Симеон. 476 год. Рим.

Рим в тот вечер был медный и красный, как монета, которую бросили на стол и забыли поднять, и с Капитолия это было видно всё разом.

Колизей отбрасывал тень через весь Форум, акведуки уходили к горизонту тонкими нитями, мрамор розовел. Тысяча лет камня, воды и податей. Вечное, если смотреть с холма и не оборачиваться.

А обернуться было куда. У ворот стояли скирры, и через несколько дней мальчик, не доживший до шестнадцати, отдаст им корону.

Полагалось бы ощутить что-нибудь. Пять веков я прожил под этой империей, говорил на её языке, ходил по её дорогам и мылся в её банях, хороших, о которых одних, пожалуй, и жалел всерьёз. А стоял и не чувствовал ничего, кроме ветра с Тибра, а ветер отдавал илом и рыбой.

Внизу тем временем шла обычная жизнь. У подножия холма продавали уголь, и торговка бранилась с носильщиком из-за просыпанной корзины, и ругань была та же, что и при Траяне, слово в слово. Мальчишки гоняли собаку между колоннами. У храма писец с доской на коленях выводил кому-то прошение, уже, надо думать, никуда не годное, но писал и брал за работу вперёд.

* * *

Гершон прислал голубя, и тот прилетел мокрый, потрёпанный и злой, будто весь путь из Палестины шёл против ветра.

«Симеон. Рим падает. Что дальше?»

Ответил я на обороте того же пергамента, чистый стоил дорого, а привычка беречь на письме сидела во мне уже тогда, задолго до Миши. Дальше хаос, писал я, варвары управлять не умеют, растащат на куски и передерутся, лет триста тёмных, переживём.
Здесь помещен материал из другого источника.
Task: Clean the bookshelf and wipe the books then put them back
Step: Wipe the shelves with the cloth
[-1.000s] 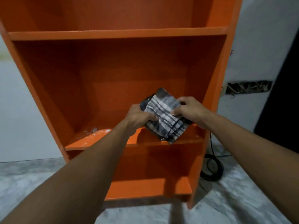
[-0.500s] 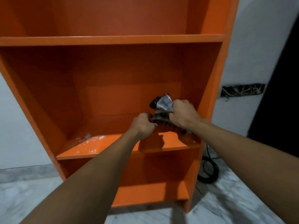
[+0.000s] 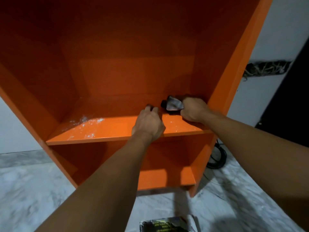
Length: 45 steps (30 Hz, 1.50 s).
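**A:** What has changed in the head view?

**B:** A moment ago both your hands held the cloth (image 3: 173,104) between them in front of the shelf (image 3: 108,129). Now your left hand (image 3: 148,124) has let go, and your right hand (image 3: 194,109) alone clutches the cloth, bunched into a wad.

**A:** Where is the cloth?

**B:** It is deep in the shelf's 2 o'clock corner, close to the right side panel. It looks to be down on the board, though shadow hides the contact.

**A:** What does that mean for the job?

**B:** I judge the folding is over and you are set to wipe. The white dust (image 3: 85,121) lies at 9 o'clock from your left hand, untouched, so a sweep leftward from that corner should reach it. No books are on the shelf, and one book (image 3: 167,226) waits on the floor at 6 o'clock.

**A:** And the pose?

**B:** Both your arms reach forward. Your right fist is closed round the cloth with its knuckles towards you. Your left hand hangs back-up over the shelf's front half, fingers bent, tips in shadow. I cannot tell whether it grips anything.
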Motion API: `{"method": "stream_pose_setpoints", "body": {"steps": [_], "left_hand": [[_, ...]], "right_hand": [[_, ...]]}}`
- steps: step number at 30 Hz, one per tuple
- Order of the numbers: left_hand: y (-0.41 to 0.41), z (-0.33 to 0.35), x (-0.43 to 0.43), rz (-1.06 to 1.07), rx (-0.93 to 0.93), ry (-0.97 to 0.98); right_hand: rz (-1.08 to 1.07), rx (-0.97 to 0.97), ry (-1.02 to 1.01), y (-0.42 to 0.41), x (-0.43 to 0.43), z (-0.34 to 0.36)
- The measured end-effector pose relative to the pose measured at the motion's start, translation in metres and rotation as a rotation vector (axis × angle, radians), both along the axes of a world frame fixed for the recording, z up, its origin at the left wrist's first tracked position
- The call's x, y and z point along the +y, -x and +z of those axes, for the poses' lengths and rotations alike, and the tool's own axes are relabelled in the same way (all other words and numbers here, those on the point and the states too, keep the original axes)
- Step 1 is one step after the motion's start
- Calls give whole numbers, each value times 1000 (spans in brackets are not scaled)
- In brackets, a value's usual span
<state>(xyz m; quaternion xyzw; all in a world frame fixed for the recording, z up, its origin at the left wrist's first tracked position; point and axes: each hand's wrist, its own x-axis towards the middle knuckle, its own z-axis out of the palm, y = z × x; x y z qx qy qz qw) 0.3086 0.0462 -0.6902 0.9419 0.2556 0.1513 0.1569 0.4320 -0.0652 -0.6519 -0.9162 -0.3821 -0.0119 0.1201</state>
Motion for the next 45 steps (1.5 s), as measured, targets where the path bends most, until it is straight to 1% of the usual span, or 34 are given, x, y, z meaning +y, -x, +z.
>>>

Голубь вернулся через две недели: «Триста лет — долго. Справимся ли?»

Отвечать я не стал. Голубь просидел на подоконнике три дня, дожидаясь пергамента, и улетел ни с чем.

* * *

Последнего императора звали Ромул Августул. Ромул — как основатель города. Августул — маленький Август, уменьшительное от великого имени. В одно прозвище уместилось всё — ребёнок на взрослом стуле, и ноги не достают до пола.